2019 Annual result (after interests (who were higher), maintenance, most of the taxes etc), not including change in value
1.39% of P

Value of buildings according to real experts : V
Mortgages (M) : 19.79 % of V (negative rate) 
Agio (the premium you pay to the seller) : 5.71% of V.
Price asked by sellers (P) : 85.92% of V. (107.11% of V-M)

Soll-rent : 
4.65% of V
4.4% of P+M
5.41% of P

Ist-rent
4.3% of V
4.07% of P+M
5% of P

2018-2019 Annual result (after negative interests, maintenance, literraly all of the taxes etc), not including change in value
2.8% of P

I think you do not say everything because real estate is not only numbers.
Residential or commercial?
Residential: well located in large cities in Switzerland or more off centered?
Residential: new building or old with potential high renovation cost?
For the first object I am surprised by the diagio.
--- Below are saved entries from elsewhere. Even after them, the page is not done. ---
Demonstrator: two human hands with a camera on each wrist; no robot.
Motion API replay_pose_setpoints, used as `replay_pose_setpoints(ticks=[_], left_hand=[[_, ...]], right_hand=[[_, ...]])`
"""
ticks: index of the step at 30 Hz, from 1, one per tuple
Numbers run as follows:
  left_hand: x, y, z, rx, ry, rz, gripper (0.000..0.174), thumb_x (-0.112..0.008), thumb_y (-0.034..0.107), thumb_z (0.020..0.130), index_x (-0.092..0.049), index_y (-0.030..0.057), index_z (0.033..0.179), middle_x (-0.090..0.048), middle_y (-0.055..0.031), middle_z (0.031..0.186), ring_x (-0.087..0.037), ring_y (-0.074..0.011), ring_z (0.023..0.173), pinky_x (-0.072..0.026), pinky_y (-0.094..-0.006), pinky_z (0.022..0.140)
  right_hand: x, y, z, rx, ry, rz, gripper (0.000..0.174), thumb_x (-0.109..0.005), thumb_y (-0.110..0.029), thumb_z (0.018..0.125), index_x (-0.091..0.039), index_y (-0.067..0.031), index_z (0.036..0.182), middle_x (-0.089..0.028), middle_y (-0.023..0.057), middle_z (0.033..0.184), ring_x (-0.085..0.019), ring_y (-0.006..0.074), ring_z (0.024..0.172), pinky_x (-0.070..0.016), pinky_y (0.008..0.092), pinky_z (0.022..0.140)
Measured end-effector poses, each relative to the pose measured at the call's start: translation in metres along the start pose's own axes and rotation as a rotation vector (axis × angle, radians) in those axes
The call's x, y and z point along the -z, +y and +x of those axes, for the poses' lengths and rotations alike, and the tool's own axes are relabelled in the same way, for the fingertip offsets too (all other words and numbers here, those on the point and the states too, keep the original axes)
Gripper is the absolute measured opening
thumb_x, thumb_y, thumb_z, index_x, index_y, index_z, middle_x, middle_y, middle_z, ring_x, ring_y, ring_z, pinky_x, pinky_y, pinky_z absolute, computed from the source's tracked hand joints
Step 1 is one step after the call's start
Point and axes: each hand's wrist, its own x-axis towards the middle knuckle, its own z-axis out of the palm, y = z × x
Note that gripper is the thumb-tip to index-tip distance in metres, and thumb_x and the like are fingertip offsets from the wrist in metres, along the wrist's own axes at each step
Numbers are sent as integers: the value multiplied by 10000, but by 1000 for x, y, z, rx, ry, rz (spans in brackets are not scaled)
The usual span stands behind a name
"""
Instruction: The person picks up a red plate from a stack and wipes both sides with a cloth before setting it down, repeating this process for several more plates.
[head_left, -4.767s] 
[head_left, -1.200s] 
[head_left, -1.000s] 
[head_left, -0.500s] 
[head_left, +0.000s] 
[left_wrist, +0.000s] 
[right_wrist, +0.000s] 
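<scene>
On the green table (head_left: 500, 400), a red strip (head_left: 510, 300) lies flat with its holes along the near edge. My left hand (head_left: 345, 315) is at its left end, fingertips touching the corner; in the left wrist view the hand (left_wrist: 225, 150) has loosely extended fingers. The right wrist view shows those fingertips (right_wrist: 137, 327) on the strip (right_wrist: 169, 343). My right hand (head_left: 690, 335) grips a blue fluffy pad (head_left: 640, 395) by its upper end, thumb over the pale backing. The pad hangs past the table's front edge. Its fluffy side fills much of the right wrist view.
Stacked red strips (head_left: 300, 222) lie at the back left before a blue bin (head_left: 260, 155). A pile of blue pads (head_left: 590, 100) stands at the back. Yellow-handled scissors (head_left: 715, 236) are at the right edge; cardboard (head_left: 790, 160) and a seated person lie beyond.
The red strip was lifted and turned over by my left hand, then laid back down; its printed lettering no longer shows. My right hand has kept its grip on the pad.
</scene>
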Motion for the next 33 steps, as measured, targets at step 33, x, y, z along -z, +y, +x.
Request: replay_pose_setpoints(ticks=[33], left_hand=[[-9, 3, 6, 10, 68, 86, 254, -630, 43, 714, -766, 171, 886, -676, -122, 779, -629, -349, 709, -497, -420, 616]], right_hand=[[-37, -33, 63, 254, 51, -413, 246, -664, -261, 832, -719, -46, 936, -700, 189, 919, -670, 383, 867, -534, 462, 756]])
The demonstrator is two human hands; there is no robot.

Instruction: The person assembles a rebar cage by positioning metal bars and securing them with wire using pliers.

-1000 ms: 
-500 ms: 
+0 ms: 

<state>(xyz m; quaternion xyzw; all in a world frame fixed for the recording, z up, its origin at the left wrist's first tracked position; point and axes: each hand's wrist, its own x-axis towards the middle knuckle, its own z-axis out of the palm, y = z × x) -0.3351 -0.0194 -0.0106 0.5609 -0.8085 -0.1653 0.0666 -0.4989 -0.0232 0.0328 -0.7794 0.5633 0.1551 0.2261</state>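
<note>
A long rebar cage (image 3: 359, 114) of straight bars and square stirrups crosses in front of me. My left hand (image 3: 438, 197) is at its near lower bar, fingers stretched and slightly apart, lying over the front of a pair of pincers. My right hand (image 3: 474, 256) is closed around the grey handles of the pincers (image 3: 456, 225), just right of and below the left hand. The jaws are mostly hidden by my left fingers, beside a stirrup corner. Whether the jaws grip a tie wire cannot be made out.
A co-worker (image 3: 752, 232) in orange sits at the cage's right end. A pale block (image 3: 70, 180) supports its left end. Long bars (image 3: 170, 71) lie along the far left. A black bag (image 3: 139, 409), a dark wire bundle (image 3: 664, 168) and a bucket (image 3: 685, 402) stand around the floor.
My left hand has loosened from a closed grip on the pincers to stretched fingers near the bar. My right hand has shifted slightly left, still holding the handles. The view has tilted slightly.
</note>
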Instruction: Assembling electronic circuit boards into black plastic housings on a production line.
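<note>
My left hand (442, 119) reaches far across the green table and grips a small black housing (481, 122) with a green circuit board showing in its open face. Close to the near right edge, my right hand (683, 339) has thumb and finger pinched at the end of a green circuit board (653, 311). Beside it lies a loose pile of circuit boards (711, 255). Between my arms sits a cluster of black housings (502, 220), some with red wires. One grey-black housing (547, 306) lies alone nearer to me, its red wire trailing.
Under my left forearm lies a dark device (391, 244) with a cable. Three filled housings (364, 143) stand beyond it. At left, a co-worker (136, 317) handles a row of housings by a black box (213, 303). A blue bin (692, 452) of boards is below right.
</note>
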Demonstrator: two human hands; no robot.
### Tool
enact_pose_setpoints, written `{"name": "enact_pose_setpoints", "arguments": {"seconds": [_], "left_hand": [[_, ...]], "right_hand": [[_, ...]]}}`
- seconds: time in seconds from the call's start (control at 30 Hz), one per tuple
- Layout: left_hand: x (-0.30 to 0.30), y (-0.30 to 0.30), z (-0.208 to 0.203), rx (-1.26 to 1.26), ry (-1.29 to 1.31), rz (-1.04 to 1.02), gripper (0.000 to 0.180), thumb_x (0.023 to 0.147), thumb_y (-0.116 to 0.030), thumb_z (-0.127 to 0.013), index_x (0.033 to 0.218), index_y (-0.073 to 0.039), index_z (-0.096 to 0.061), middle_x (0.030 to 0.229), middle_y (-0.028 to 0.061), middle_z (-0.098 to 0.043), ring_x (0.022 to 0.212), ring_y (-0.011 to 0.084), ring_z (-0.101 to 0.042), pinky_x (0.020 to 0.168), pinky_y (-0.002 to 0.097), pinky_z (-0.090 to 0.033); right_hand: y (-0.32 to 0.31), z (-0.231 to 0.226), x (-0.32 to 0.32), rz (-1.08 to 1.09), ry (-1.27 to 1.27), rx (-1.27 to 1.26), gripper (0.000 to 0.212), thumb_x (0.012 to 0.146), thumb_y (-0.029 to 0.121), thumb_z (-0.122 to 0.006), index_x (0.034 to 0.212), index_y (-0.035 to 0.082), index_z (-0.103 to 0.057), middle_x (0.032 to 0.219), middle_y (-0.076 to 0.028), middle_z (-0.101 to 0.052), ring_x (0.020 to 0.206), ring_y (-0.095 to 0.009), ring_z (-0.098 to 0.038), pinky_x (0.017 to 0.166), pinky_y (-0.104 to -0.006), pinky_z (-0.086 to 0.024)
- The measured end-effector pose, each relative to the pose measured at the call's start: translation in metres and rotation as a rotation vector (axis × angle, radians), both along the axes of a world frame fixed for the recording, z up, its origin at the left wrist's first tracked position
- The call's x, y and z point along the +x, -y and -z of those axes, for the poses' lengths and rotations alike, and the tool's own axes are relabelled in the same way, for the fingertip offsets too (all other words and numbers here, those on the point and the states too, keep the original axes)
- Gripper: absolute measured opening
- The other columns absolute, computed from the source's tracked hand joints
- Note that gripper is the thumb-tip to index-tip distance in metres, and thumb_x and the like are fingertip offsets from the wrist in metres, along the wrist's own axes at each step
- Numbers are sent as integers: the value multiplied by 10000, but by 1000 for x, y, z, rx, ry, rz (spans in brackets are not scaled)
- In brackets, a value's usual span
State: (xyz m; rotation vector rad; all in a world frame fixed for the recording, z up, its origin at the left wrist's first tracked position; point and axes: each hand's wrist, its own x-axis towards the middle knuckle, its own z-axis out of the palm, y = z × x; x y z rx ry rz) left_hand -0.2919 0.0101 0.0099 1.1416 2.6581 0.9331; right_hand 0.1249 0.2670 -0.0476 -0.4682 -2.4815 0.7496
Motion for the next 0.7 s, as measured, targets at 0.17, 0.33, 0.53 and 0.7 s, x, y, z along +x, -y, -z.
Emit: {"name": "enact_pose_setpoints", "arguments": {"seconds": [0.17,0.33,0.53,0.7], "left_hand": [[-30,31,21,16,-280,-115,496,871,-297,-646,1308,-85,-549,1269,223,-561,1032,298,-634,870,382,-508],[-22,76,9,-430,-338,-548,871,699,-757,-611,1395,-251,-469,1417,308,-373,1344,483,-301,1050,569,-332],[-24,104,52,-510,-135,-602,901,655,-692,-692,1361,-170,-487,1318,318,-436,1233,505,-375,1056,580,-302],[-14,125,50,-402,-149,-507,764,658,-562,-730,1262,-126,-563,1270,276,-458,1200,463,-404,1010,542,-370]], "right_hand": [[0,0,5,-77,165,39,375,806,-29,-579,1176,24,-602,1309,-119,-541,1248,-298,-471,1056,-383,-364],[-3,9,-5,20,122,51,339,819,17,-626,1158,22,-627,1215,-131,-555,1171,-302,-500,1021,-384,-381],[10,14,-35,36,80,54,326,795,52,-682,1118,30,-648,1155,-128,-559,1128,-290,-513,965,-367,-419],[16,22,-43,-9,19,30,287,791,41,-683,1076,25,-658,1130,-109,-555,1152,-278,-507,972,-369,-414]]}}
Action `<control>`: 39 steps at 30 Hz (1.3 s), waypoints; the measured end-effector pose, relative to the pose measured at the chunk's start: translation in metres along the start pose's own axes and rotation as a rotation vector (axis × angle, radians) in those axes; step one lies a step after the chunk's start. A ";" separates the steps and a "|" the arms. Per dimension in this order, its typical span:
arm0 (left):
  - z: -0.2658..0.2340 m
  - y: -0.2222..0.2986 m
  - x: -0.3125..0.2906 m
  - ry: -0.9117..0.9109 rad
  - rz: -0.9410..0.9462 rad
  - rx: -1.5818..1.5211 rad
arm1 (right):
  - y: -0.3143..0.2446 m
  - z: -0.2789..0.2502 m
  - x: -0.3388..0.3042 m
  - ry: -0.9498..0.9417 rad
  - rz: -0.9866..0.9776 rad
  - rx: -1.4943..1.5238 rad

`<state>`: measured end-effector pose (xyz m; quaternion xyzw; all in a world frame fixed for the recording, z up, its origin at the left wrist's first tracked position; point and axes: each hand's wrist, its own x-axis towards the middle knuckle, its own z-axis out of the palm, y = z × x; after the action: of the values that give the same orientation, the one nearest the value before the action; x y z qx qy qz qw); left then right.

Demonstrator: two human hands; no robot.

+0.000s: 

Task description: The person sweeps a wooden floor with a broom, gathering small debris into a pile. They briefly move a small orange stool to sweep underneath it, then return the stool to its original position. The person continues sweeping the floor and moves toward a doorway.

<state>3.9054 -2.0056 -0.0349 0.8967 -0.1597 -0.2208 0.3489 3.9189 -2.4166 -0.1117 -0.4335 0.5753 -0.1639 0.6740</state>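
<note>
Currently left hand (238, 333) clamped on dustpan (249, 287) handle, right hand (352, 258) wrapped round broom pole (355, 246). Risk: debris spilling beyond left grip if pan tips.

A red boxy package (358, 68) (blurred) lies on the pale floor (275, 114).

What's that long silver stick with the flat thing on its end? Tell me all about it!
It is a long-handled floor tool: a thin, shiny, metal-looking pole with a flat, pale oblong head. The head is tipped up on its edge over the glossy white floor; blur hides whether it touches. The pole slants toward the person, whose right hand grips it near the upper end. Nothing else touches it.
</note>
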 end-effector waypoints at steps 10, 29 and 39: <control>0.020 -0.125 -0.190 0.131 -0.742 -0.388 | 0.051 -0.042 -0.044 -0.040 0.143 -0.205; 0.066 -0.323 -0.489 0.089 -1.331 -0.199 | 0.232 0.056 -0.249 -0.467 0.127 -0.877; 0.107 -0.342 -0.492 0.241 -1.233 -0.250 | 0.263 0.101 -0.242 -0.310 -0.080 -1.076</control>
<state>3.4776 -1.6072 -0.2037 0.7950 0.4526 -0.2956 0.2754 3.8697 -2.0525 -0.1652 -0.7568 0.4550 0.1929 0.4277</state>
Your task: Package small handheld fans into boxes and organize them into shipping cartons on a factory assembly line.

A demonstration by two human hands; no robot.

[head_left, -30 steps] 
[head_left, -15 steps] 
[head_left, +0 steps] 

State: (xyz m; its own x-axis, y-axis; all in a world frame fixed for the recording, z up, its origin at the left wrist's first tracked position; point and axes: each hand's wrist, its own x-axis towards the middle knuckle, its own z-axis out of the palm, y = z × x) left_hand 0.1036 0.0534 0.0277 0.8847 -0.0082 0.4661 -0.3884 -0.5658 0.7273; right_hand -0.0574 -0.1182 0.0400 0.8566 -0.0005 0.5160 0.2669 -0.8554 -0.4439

Disagio respective to what, official value of building, SIA cube calculation, fire insurance value, last transaction price, anything else…

All in all, if you live happily with an annual result between 1 and 2.5% of the value of the building why not. But we wary that buildings do not last for ever and as investor your life expectancy is even shorter than the expectancy of the building.

Good luck!

You’re right, I forgot to mention it was mostly residential. They are in cities of… hum… differents sizes, but that is already reflected in the valuation and the losses on rents (not the only factor or rent losses of course).

The buildings’ age varies and it looks to me that the funds are actively renovating more often than individuals because they have no money constraints etc.

The value is estimated with the DCF method by experts approved by FINMA and must respect LPCC and OPCC so it is as good as it can be. The number of differents buildings probably limits the valuation “errors” comparing to a single building valuation.

The first method I developped was a mix of (1) the average increase of NAV and distributions after taxes, discounted at different rates depending of the type of real estate and (2) the NAV, with a small bonus for wealth tax savings for the funds that owns directly their buildings . It gives me a price to buy and a price to sell. Of course I am not buying if the agio is too big, even if the model tells me it deserves it.

After I backtested the model, it looked to work those last 5 years, even if the market is “irrational” on the long term. I didn’t take into account how the leverage was responsible to the success, because OPCC forbid to go over 33% mortages in general, so it is usually 20-33%, that means the “same” for every fund in average over time.

That is exactly the question I am wondering. The result is not everthing, and it varies a lot compared to other numbers. I now want to investigate more into the differents factors and numbers to have an alternate method of valuation or at least comparison. Why does a fund overperformed in term of NAV those last years ? Is it because it found a lot of tenants for empty units ? Is it because it was able to refinance a good rates after years of really high interest rates compared to others ? The cash flow they use for valuation of the NAV doesn’t take into account the interest rate, because they basically estimate the cash flow including renovation of the next 10+years, rent on the newly created roof-units etc. independantly of the leverge. And then they sum all the building and cash and simply substract the debts irrespective of how good or bad they are.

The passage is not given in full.